### ASSIGNED TASK
Will you give the material below again, every line exactly as it is?
::::::
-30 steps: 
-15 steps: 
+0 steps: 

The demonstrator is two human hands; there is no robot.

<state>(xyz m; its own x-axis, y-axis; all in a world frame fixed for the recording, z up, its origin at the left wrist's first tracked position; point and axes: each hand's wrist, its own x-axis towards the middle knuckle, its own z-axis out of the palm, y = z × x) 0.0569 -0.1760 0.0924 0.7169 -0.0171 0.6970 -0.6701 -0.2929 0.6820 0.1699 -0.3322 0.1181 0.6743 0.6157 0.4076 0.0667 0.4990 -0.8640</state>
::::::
### OUTPUT OF THE EXERCISE
-30 steps: 
-15 steps: 
+0 steps: 

The demonstrator is two human hands; there is no robot.

<state>(xyz m; its own x-axis, y-axis; all in a world frame fixed for the recording, z up, its origin at the left wrist's first tracked position; point and axes: each hand's wrist, its own x-axis towards the middle knuckle, its own z-axis out of the palm, y = z × x) 0.0569 -0.1760 0.0924 0.7169 -0.0171 0.6970 -0.6701 -0.2929 0.6820 0.1699 -0.3322 0.1181 0.6743 0.6157 0.4076 0.0667 0.4990 -0.8640</state>

The full answer has now been given.